What the task requires: The output should be every line below that includes the word "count".

Dataset entries:
####################
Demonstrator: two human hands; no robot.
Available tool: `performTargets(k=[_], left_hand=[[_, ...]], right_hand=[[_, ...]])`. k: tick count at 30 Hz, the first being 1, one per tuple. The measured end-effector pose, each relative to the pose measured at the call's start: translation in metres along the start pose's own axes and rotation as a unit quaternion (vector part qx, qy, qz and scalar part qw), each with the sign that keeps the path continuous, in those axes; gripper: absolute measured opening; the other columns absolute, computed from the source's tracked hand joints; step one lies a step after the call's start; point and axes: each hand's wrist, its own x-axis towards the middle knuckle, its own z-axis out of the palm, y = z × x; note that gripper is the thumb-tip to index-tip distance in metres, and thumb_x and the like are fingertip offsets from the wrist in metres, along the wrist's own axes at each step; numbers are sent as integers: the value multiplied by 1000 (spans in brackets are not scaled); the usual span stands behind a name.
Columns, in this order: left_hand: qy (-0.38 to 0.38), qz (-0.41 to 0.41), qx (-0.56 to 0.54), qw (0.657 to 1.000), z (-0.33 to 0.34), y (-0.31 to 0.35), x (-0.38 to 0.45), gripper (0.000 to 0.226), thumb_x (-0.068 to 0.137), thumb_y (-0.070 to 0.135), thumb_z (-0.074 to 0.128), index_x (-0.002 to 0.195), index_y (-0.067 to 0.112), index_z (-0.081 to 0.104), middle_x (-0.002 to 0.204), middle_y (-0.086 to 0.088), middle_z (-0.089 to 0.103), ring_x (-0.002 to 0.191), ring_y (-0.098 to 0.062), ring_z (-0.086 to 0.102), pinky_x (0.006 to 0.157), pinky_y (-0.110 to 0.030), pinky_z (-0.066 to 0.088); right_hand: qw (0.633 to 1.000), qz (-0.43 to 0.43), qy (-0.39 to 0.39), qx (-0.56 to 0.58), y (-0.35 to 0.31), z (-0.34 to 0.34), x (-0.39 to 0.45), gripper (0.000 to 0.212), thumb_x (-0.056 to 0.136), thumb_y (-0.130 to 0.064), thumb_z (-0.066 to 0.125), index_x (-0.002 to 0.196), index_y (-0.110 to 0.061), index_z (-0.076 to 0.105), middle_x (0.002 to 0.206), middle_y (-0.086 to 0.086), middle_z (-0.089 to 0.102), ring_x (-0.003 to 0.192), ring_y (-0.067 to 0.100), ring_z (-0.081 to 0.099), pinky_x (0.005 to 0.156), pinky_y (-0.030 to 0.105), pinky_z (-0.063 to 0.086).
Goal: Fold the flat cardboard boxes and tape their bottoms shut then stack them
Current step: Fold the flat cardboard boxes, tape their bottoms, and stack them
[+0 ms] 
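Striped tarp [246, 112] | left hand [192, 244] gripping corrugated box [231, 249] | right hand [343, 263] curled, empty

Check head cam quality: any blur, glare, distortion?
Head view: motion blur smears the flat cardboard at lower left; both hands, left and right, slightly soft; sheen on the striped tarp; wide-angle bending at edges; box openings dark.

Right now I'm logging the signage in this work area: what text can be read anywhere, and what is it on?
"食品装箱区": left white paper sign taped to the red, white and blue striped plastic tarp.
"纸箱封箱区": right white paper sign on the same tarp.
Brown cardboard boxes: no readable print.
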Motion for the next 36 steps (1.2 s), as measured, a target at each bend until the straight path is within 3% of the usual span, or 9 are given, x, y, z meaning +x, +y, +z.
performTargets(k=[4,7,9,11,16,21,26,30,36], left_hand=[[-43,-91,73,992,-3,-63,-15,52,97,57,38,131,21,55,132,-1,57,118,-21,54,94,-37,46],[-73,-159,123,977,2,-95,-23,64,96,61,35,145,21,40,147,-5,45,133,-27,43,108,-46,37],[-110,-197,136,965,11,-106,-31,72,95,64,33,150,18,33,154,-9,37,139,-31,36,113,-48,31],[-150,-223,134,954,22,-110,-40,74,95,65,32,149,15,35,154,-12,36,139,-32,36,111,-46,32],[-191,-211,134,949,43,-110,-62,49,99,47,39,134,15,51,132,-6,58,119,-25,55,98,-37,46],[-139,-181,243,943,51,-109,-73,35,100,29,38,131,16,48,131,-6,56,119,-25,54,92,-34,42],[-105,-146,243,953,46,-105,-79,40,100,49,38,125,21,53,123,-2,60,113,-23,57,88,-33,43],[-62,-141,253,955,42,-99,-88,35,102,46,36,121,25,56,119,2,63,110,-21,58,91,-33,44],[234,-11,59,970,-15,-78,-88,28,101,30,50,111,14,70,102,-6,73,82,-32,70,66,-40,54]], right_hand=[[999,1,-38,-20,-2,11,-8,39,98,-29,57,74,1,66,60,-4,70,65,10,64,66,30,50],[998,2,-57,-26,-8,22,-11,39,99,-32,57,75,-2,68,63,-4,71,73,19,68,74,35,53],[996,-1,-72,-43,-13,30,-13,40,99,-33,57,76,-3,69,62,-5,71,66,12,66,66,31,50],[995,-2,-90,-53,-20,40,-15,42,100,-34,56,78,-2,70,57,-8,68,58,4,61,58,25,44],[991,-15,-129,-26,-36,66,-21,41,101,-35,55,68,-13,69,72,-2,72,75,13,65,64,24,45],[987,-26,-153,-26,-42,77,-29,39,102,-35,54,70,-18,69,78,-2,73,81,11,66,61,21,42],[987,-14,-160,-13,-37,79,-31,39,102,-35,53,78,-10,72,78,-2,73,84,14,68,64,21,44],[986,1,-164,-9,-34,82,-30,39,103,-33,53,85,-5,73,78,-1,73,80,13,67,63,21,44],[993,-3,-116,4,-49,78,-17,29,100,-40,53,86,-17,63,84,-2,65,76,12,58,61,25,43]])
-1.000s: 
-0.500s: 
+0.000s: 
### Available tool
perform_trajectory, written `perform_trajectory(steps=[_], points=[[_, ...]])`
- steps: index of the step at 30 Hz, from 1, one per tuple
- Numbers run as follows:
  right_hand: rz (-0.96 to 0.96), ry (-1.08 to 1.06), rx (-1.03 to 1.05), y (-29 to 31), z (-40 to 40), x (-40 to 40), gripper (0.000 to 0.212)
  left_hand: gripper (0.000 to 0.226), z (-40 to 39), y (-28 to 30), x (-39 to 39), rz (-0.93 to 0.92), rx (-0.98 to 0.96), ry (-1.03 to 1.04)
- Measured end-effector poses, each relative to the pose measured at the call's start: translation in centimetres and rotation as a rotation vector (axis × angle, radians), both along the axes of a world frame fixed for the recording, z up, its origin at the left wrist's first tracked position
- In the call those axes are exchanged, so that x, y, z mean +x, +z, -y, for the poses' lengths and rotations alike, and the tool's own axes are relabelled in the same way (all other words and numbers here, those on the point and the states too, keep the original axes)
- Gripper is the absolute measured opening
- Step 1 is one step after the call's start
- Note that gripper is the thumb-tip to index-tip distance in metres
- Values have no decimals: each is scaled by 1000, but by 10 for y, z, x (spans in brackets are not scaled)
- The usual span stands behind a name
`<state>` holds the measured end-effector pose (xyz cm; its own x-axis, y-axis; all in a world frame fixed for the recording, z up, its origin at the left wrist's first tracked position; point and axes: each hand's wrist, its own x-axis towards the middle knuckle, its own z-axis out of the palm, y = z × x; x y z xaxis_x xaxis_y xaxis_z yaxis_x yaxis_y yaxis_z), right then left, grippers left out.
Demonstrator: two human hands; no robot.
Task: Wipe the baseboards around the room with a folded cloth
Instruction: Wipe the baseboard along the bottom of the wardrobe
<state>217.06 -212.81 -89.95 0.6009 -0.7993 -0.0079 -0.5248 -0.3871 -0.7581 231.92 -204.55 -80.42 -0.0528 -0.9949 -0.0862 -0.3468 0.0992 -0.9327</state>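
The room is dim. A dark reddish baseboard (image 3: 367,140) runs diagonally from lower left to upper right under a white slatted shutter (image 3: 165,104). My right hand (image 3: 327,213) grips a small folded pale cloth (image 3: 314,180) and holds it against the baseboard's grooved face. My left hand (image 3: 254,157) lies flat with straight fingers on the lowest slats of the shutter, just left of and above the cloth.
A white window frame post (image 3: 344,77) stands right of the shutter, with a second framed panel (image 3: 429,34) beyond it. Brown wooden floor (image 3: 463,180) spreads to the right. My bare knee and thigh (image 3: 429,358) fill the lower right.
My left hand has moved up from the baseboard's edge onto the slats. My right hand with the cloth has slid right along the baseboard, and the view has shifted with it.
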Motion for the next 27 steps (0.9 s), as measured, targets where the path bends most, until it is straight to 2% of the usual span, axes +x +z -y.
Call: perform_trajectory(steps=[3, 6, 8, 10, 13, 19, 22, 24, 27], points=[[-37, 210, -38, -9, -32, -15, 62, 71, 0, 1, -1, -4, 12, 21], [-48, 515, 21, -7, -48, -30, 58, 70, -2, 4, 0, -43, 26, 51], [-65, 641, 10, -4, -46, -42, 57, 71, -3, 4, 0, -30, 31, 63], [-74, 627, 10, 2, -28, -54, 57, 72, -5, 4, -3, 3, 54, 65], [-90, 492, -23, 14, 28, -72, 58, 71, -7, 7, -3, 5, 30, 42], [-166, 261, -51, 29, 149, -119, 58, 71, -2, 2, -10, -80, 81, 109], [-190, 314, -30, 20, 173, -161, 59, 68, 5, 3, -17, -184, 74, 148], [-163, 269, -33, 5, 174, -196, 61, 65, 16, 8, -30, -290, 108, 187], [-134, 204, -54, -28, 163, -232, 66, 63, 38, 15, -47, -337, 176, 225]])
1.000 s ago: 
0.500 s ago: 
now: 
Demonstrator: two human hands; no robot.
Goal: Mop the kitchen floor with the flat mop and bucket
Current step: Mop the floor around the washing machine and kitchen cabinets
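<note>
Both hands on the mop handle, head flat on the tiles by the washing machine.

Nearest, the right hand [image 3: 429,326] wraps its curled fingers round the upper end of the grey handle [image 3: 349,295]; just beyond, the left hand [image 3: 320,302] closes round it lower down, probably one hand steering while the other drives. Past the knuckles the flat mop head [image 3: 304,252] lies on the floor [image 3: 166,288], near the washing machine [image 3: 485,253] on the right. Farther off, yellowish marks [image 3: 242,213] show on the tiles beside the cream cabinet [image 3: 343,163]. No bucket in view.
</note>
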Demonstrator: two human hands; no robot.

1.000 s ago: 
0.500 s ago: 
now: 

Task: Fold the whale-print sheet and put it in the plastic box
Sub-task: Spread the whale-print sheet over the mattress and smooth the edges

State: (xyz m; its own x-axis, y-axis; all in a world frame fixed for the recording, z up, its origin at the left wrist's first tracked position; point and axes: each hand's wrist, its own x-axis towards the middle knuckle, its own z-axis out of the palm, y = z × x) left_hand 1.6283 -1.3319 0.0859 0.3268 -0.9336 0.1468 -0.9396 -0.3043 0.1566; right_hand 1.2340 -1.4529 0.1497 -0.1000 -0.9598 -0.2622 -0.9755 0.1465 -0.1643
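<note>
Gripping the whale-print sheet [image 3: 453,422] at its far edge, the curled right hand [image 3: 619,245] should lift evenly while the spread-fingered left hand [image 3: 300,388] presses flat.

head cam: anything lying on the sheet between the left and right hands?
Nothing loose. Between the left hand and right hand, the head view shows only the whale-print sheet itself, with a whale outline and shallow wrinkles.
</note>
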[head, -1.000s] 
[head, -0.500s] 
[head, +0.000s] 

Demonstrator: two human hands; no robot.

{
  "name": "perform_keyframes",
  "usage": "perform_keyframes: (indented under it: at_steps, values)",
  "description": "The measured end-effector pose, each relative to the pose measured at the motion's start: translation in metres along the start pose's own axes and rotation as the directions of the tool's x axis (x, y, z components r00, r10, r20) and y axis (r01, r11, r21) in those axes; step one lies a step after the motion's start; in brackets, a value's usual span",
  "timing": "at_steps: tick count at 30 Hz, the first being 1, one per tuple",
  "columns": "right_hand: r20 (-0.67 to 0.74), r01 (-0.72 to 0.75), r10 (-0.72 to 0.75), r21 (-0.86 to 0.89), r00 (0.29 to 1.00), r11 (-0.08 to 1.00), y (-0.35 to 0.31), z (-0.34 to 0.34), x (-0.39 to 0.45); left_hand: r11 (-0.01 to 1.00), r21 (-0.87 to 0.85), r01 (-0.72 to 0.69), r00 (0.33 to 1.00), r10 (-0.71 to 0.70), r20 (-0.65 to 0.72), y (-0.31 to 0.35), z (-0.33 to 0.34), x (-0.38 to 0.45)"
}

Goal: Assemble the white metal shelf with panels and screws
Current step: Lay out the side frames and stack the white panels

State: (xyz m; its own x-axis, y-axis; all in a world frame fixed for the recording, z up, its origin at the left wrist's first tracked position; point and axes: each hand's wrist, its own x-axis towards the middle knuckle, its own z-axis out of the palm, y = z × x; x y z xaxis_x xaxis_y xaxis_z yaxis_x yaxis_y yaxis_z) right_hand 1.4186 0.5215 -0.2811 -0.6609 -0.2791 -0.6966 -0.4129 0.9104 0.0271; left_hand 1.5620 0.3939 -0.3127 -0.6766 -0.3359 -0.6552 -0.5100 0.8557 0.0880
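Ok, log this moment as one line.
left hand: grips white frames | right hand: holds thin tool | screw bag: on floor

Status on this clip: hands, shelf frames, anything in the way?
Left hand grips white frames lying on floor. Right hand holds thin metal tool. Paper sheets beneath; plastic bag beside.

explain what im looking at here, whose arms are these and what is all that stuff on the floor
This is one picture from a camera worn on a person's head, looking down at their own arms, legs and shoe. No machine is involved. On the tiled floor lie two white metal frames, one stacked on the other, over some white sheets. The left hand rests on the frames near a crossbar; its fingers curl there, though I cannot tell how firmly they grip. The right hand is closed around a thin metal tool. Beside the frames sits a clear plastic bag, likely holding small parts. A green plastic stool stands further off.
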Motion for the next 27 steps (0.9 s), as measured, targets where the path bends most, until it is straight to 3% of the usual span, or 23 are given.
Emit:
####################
Task answer:
Available tool: `performTargets(k=[_], left_hand=[[_, ...]], right_hand=[[_, ...]])`. k: tick count at 30 Hz, the first being 1, one per tuple. The measured end-effector pose, each relative to the pose measured at the call's start: translation in metres along the start pose's own axes and rotation as a unit quaternion (vector part qx, qy, qz and scalar part qw), each with the sign that keeps the path continuous, in those axes; gripper: absolute measured opening; the other columns absolute, computed from the source's tracked hand joints; step one lies a step after the call's start; point and axes: each hand's wrist, its own x-axis towards the middle knuckle, its own z-axis out of the palm, y = z × x; note that gripper is the thumb-tip to index-tip distance in metres, and thumb_x and the like are fingertip offsets from the wrist in metres, along the wrist's own axes at each step; numbers are sent as integers: the value multiplied by 1000 (spans in brackets are not scaled); the usual span stands behind a name.
  "timing": "at_steps: tick count at 30 Hz, the first being 1, one per tuple",

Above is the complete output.